A friend of mine got an engineering job there. I went to visit several times. I asked, where are your bosses? There were about five of them. 'They're in New York" or chicago, or Boston, or someplace, "attending a syposium on Japanese Managements Techniques."

I never did get to meet the owners of Dutcher Motors. They lasted about a year and half. Never did make a vehicle there. But I bet they had that JMT down pat.
 
Concerning parts for engineers; at Watkins Johnson, they put a curfew on engineers, they couldn't stay after five. The management accused the engineers of taking parts for personal projects.

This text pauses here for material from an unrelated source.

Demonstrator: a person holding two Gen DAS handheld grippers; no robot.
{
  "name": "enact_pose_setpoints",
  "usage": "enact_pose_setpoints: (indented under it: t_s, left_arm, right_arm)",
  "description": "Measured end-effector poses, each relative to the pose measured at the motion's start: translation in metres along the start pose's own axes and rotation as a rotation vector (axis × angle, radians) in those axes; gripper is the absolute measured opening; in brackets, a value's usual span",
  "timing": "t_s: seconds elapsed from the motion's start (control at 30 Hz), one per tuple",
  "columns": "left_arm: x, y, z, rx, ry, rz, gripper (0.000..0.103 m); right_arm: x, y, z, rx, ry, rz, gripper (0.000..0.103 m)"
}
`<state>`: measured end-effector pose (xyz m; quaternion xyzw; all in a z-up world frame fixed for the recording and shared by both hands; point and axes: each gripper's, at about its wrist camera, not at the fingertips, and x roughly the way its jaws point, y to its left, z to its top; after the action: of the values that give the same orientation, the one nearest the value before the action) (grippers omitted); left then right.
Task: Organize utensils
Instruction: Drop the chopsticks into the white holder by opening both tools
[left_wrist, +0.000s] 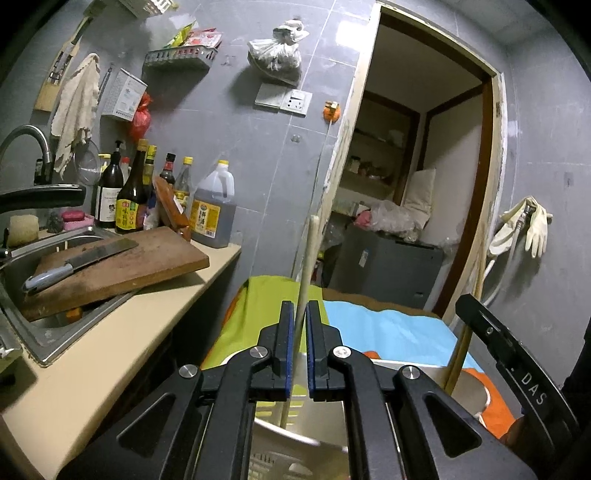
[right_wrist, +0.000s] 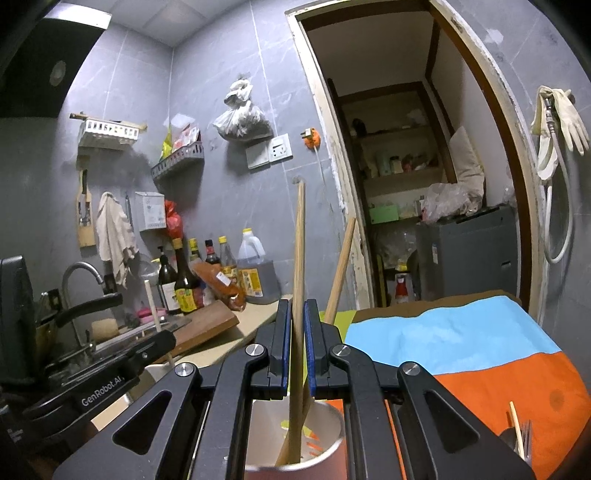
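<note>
My left gripper (left_wrist: 300, 307) is shut on a thin pale chopstick (left_wrist: 308, 254) that stands nearly upright. Its lower end reaches down toward a white slotted utensil holder (left_wrist: 273, 461) just below the fingers. My right gripper (right_wrist: 296, 304) is shut on a wooden chopstick (right_wrist: 299, 243) whose tip rests inside the white holder (right_wrist: 328, 424). A second wooden chopstick (right_wrist: 343, 266) leans in that holder. A fork (right_wrist: 527, 435) and another chopstick lie on the cloth at the lower right. In the left wrist view one finger (left_wrist: 476, 314) of the right gripper shows at the right.
The holder stands on a table under a green, blue and orange cloth (right_wrist: 461, 339). To the left runs a counter (left_wrist: 110, 332) with a sink, a wooden cutting board (left_wrist: 140, 266) bearing a cleaver (left_wrist: 81, 262), and several bottles (left_wrist: 129, 199). An open doorway (left_wrist: 424, 184) lies ahead.
</note>
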<state>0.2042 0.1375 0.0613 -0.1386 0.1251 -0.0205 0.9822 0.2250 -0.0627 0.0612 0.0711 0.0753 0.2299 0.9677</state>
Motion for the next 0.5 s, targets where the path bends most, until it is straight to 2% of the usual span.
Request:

Contrast that to Hewlett Packard. HP encouraged engineers to engage in personal projects. Let them use any stock part they wanted. Even would purchase parts for them if they weren't in stock. Some of HP's best innovations started out as a personal project.

When I worked at WJ, I would sometimes peer through a vent hole into a piece of HP equipment. Then I would say, "Look, HP uses all those resistors, and capacitors, and transistors and stuff just like we use. Wonder why their stuff works so much better?"

It's no wonder they kicked my a$$ out of there.

Ordering a part for engineering, when you need it, gives Federal Express a lot of business.